Task objective: Set down exactly the lines below, from the one containing "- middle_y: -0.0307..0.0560" through the final line, and include no others.

Source material:

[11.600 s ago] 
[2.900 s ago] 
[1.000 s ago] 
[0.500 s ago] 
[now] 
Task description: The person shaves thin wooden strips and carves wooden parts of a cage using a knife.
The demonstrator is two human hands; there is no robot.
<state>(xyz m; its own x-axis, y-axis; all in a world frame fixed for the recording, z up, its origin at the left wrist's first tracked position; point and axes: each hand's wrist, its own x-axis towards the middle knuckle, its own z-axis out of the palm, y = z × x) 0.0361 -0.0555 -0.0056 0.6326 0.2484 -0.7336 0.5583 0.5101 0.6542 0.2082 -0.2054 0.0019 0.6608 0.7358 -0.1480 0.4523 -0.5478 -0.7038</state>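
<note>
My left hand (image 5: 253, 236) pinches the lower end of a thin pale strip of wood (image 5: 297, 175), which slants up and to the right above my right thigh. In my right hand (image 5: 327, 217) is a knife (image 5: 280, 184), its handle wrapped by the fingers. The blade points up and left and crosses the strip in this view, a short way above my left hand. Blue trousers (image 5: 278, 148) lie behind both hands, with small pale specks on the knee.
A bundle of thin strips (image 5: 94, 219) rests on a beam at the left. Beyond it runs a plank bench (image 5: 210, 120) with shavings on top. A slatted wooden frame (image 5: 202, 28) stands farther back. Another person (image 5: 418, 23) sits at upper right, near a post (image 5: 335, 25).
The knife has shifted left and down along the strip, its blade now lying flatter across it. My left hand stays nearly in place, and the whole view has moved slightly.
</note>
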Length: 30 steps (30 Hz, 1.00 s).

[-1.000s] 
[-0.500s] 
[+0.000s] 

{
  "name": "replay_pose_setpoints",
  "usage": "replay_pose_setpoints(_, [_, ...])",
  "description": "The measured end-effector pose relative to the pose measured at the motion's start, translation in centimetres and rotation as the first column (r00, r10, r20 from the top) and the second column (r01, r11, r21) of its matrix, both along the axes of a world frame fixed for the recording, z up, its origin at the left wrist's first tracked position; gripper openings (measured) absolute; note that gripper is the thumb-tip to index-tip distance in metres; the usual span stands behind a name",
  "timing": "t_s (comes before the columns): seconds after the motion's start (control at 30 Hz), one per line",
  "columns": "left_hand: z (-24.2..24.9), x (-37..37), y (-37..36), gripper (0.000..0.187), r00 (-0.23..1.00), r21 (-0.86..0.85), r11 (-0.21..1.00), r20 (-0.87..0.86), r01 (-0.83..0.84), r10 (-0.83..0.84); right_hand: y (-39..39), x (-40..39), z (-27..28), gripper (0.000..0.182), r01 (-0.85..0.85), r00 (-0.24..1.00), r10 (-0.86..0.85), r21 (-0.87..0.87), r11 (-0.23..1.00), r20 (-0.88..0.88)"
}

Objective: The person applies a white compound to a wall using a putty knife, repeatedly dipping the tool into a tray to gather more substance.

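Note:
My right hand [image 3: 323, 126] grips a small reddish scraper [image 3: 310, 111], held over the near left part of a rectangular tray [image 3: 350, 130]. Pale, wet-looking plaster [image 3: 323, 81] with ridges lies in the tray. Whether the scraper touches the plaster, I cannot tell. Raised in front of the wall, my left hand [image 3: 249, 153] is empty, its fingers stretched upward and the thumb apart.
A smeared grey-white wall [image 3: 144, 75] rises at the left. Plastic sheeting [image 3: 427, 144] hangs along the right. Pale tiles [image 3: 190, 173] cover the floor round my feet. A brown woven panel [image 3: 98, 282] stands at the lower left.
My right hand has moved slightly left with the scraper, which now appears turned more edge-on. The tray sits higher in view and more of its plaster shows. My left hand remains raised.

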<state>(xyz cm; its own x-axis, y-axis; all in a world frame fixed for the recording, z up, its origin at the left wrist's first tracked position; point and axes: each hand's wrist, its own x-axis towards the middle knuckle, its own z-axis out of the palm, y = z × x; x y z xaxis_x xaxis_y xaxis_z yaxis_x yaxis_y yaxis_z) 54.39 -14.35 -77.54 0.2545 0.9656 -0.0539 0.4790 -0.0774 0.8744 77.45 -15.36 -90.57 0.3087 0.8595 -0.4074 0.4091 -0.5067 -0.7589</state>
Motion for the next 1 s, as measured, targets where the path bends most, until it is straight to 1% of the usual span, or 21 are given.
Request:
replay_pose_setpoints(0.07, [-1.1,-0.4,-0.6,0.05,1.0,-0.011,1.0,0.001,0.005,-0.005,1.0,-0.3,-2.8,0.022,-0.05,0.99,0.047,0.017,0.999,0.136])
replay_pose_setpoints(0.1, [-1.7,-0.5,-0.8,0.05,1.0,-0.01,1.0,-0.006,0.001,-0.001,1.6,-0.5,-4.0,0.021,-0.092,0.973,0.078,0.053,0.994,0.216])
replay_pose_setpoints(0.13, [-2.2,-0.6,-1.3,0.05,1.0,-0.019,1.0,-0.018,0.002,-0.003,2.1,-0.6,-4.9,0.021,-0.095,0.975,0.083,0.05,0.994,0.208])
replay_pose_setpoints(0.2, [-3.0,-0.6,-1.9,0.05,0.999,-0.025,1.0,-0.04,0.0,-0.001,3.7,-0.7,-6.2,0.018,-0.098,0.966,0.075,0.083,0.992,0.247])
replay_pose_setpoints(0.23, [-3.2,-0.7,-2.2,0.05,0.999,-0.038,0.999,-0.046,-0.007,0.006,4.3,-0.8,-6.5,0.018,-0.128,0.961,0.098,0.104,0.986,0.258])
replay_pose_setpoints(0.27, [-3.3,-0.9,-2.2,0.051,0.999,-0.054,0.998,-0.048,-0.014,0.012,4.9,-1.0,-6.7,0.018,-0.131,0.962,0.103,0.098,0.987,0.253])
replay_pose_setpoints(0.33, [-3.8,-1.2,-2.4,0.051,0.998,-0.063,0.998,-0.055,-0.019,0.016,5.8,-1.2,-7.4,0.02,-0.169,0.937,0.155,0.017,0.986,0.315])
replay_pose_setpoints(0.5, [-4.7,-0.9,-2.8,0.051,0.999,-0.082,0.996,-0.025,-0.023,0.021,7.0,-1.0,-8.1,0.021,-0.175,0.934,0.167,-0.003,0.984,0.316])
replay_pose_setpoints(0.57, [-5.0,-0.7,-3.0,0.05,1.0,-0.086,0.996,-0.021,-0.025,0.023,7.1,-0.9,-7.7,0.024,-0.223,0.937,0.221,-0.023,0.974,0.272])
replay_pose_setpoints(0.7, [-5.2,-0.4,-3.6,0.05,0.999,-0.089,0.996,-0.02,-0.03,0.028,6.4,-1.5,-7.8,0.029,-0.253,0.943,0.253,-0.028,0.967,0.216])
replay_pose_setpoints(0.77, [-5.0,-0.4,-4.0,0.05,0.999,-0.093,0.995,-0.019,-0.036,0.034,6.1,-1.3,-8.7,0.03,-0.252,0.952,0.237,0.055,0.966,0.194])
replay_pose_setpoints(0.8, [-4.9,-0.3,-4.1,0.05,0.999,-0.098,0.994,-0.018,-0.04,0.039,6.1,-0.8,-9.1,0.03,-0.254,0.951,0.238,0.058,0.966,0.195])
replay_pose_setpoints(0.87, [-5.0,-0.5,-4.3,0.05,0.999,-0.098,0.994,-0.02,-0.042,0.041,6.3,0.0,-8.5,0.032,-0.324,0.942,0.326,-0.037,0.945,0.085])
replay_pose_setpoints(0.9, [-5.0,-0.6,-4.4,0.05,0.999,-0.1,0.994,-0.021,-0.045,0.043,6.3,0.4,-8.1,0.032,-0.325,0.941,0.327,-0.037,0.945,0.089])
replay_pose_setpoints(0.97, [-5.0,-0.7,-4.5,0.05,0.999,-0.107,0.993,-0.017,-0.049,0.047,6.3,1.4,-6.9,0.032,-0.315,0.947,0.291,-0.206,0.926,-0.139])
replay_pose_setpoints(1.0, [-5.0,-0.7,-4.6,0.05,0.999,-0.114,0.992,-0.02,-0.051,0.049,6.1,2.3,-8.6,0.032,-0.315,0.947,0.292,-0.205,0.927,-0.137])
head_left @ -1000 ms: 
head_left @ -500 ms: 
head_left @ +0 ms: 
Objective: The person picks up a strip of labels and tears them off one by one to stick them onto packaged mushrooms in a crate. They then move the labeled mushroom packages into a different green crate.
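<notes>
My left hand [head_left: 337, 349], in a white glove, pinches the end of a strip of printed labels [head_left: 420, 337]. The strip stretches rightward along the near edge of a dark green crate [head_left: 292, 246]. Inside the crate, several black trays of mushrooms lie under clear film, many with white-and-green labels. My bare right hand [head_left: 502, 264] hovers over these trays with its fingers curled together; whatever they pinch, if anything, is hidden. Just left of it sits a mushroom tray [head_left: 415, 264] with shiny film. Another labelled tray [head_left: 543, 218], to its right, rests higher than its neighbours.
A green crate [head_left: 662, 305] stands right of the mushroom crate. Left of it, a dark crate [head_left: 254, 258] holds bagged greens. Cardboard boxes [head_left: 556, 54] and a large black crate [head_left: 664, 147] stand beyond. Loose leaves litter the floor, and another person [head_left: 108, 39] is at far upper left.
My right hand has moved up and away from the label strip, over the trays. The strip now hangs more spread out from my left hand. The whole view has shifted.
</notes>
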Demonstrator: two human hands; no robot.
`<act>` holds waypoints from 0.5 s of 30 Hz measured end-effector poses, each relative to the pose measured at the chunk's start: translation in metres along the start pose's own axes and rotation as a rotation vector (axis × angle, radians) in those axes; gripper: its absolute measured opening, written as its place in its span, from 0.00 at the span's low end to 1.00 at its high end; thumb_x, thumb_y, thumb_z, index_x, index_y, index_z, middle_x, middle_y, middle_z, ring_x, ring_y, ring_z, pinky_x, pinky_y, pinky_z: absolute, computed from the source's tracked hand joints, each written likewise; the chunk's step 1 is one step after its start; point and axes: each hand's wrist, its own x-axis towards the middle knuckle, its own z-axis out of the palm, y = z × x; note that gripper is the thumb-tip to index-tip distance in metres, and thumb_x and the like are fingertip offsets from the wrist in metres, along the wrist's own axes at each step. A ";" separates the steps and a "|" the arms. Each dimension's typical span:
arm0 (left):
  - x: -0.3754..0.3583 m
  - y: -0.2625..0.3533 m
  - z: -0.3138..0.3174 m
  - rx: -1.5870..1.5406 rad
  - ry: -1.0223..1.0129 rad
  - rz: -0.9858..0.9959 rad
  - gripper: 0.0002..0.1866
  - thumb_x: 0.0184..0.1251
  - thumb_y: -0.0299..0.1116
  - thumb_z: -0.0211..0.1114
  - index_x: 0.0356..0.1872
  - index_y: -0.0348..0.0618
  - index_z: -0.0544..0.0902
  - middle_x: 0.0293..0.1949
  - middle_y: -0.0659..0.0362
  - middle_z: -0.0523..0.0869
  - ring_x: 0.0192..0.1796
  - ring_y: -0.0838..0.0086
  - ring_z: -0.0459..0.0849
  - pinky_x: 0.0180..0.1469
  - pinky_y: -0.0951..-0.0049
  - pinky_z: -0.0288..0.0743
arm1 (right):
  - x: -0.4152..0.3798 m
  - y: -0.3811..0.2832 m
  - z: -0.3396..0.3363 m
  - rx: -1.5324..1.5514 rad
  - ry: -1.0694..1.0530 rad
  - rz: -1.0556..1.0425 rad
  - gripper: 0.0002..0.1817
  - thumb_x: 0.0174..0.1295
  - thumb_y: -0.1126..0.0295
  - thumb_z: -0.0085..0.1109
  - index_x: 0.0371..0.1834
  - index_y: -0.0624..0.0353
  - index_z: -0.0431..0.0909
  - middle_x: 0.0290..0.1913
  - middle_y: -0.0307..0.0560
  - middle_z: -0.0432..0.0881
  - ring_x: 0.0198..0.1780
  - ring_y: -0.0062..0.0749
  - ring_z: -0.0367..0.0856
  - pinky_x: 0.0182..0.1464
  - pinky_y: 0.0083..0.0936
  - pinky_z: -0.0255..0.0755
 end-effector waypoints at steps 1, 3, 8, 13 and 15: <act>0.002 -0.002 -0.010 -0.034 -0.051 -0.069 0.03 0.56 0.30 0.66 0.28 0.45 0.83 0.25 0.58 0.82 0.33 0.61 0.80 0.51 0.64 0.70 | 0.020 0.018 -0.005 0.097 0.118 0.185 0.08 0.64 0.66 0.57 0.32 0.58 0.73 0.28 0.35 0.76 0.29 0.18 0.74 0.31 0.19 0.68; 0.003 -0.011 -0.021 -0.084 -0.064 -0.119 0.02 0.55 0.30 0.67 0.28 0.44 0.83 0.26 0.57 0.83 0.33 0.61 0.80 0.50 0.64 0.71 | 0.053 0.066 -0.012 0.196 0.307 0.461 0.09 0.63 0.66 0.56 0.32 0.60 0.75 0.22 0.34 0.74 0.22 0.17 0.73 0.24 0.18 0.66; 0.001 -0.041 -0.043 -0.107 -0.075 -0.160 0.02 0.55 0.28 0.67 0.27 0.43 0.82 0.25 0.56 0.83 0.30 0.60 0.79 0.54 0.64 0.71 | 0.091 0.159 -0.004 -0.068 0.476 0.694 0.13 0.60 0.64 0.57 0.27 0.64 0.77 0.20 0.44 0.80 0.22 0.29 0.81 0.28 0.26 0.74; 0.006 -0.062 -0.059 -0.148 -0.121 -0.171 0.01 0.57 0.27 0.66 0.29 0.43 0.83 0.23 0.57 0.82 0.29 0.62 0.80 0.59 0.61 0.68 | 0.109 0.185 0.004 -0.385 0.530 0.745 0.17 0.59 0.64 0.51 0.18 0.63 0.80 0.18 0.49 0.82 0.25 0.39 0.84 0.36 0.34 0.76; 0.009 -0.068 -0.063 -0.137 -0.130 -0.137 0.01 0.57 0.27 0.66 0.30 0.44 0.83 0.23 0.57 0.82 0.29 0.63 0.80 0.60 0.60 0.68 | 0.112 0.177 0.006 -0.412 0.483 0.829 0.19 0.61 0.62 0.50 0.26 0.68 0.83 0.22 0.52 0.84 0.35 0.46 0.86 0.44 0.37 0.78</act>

Exercise response:
  - middle_y: -0.0307..0.0560
  - middle_z: -0.0432..0.0881
  - ring_x: 0.0198..0.1780
  - ring_y: -0.0062..0.0749
  - ring_z: -0.0367..0.0856
  - pinky_x: 0.0182..0.1464
  - pinky_y: 0.0083..0.0936
  - pinky_z: -0.0255..0.0755
 end-effector waypoints at steps 1, 3, 8, 13 and 15: <act>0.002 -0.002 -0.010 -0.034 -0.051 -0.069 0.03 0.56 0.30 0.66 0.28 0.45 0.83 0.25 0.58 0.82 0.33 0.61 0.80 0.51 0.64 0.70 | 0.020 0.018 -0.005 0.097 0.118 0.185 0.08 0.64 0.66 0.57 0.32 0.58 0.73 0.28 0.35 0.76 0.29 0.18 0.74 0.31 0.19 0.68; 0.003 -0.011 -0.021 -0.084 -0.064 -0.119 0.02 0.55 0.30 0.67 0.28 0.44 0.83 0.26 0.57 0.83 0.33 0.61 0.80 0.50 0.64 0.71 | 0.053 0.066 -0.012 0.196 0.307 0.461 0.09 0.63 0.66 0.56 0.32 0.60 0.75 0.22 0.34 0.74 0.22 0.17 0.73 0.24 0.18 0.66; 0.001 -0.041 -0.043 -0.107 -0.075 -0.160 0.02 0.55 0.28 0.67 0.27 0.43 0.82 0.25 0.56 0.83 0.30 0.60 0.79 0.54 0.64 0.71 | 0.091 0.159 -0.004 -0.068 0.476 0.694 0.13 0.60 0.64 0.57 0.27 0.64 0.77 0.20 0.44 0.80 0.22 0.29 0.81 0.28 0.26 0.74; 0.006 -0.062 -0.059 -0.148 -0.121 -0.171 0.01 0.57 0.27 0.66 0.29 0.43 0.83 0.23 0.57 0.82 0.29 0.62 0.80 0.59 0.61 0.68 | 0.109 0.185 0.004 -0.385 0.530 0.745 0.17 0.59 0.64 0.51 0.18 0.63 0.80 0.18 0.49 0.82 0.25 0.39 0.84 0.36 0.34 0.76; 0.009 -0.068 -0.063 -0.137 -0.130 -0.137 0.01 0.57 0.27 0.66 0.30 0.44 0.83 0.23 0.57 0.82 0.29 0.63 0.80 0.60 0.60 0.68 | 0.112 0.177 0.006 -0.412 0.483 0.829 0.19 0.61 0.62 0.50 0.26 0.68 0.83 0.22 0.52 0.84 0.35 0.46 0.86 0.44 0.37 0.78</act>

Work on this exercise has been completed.